A Polícia Militar do Tocantins (PMTO) informou que os policiais envolvidos em uma ocorrência sob apuração foram indiciados após a conclusão do inquérito policial. O caso, atualmente sob análise da Justiça Militar, pode evoluir para julgamento caso o Ministério Público Militar (MPM) apresente denúncia formal contra os envolvidos.
No âmbito interno, uma sindicância foi instaurada para apurar possíveis irregularidades na conduta dos policiais.

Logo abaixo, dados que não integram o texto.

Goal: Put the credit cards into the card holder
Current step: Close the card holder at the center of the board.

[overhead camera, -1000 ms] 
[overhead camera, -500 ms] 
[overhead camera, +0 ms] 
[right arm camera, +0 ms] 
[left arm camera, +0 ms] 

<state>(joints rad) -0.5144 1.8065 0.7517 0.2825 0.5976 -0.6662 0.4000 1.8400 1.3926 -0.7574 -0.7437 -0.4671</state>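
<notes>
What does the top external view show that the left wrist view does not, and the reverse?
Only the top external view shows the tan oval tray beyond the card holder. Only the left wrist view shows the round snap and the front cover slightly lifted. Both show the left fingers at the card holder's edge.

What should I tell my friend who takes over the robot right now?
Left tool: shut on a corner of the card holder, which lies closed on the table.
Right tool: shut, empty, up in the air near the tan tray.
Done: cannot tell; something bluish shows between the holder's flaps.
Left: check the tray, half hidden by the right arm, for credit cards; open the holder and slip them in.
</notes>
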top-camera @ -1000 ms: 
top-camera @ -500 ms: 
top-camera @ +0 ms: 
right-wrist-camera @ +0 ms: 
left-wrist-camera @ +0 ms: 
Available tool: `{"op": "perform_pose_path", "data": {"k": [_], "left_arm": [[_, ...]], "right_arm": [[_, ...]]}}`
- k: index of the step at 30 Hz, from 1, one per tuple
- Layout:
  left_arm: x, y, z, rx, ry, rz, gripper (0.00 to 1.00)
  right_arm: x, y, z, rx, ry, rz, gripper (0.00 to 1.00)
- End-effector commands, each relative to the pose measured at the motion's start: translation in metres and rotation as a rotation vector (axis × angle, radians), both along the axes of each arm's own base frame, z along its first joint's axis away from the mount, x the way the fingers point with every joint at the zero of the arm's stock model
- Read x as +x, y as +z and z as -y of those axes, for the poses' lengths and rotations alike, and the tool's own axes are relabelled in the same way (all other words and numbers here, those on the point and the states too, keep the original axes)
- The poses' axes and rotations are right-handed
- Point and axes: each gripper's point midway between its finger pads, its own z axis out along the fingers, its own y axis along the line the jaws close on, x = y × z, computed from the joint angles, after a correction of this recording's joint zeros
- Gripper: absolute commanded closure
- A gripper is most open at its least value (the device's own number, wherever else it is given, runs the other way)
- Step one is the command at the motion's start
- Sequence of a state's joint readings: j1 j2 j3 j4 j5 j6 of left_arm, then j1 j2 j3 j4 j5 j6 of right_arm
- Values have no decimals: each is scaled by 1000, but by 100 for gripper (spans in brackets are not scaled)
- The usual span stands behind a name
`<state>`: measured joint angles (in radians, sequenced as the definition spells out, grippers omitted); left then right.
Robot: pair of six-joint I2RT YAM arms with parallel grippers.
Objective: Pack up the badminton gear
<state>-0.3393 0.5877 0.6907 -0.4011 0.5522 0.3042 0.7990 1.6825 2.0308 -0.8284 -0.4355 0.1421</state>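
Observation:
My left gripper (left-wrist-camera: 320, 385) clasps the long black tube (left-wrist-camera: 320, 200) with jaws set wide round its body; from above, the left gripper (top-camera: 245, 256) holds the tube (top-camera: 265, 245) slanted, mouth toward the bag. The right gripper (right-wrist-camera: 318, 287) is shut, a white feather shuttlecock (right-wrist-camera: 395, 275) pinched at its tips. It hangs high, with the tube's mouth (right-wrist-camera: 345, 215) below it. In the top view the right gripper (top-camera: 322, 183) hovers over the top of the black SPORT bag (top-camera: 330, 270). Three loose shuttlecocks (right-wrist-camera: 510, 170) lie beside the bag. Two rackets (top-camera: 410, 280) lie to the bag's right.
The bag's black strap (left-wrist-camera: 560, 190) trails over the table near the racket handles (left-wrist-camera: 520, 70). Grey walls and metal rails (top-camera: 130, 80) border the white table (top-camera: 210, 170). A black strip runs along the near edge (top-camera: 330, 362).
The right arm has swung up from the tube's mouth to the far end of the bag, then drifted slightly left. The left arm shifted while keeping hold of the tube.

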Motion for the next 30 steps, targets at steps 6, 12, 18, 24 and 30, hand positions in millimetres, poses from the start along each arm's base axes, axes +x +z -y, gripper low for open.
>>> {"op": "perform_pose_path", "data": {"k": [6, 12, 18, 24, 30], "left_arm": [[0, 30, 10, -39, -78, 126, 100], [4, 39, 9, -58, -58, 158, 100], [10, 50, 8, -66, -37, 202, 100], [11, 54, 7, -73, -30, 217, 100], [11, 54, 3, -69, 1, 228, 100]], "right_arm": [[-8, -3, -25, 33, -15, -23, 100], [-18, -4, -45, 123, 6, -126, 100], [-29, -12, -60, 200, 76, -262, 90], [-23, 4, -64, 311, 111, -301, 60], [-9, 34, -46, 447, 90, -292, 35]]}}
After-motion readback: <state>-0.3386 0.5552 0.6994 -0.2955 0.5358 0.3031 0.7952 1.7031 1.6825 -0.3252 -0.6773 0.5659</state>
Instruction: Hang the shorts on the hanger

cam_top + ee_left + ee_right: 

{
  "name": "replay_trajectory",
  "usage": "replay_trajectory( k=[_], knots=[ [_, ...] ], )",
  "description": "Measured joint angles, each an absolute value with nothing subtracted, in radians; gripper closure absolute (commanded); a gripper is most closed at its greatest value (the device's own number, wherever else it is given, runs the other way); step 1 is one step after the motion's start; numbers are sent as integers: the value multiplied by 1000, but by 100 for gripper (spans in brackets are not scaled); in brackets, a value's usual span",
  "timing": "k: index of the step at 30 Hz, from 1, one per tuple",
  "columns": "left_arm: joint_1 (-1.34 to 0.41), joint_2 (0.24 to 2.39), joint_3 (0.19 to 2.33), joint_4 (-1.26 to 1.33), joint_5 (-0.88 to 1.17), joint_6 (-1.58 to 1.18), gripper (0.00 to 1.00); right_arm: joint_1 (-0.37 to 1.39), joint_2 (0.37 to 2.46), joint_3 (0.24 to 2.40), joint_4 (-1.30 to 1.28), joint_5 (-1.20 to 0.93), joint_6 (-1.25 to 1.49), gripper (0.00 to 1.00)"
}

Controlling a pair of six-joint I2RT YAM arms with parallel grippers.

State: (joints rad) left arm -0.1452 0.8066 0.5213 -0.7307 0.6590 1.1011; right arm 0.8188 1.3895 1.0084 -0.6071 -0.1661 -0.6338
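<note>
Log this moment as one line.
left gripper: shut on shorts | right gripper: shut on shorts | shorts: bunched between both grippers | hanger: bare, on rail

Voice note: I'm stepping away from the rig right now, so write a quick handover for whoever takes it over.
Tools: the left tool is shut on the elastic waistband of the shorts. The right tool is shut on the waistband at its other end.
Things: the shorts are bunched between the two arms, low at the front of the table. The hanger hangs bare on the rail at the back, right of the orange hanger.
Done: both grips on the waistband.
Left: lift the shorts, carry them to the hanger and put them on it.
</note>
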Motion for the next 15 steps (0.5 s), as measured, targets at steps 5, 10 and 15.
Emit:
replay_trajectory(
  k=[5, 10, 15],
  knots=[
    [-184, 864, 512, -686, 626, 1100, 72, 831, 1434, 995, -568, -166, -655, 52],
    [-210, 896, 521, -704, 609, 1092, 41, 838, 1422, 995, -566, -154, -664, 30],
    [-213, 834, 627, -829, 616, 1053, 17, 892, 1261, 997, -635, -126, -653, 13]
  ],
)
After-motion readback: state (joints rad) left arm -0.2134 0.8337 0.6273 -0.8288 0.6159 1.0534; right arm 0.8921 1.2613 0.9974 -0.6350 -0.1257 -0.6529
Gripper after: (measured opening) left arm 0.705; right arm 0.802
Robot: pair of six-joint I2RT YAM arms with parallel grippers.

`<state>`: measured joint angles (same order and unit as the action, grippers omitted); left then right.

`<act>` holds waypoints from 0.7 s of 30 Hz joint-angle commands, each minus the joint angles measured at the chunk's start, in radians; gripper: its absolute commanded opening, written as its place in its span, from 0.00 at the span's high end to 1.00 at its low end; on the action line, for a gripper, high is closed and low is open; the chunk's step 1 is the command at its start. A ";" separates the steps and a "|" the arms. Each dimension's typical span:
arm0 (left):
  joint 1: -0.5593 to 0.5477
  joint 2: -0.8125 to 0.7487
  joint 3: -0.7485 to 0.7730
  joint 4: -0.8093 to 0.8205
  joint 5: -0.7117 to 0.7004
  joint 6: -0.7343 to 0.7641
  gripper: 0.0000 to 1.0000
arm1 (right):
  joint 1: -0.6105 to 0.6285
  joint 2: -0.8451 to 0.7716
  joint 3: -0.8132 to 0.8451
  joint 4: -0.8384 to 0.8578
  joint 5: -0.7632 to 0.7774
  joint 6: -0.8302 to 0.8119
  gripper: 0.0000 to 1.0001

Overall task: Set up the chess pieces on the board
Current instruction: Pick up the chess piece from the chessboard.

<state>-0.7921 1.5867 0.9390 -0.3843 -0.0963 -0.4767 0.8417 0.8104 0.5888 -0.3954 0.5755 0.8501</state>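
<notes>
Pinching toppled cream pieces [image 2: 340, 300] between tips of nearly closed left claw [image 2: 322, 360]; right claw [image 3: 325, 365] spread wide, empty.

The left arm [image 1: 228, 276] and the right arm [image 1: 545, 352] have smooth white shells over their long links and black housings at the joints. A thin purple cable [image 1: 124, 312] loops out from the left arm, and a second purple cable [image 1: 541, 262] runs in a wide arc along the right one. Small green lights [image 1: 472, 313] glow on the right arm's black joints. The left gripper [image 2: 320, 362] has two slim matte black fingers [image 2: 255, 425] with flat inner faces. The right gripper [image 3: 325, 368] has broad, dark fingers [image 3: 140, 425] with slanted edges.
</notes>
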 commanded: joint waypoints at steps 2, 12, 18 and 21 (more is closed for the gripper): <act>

Segundo a PMTO, o processo disciplinar está em fase final de conclusão. Como medida cautelar, os agentes foram afastados de atividades operacionais, e o autor da agressão foi transferido para outra unidade, com o objetivo de assegurar imparcialidade nas investigações.
Além do processo criminal e administrativo, a questão também resultou em uma condenação cível, na qual o Estado do Tocantins foi responsabilizado em primeira instância. A Procuradoria-Geral do Estado (PGE-TO) destacou, no entanto, que ainda não foi oficialmente notificada sobre a aplicação de multa ou outras penalidades decorrentes da decisão judicial.
Em nota, a Polícia Militar do Tocantins reafirmou seu compromisso com a legalidade e a ordem, destacando que segue colaborando com as autoridades judiciais e administrativas para a completa elucidação do caso.
A Justiça condenou o governo do Tocantins a pagar R$ 50 mil a um homem vítima de agressão policial em Guaraí. O caso ocorreu em 19 de agosto de 2024, quando um garçom foi abordado por policiais militares enquanto esperava um carro de aplicativo.
Durante a abordagem, ele foi agredido com chutes, caiu no chão e sofreu outras ameaças, além de acusações falsas de roubo.
O juiz Océlio Nobre da Silva, responsável pela sentença divulgada em 17 de dezembro, fundamentou sua decisão mencionando um poema da época da ditadura militar, abordando a violência policial no Brasil. O caso segue em aberto, pois ainda cabe recurso.
A ação judicial por dano moral foi movida pela vítima no dia 27 de agosto, apresentando como provas o boletim de ocorrência e imagens de câmeras de segurança que registraram o momento da agressão.
O processo resultou na determinação de indenização e trouxe à tona a atuação da Polícia Militar do Tocantins, que, à época, identificou os policiais envolvidos, afastou-os temporariamente do serviço operacional e instaurou um procedimento interno para apuração dos fatos.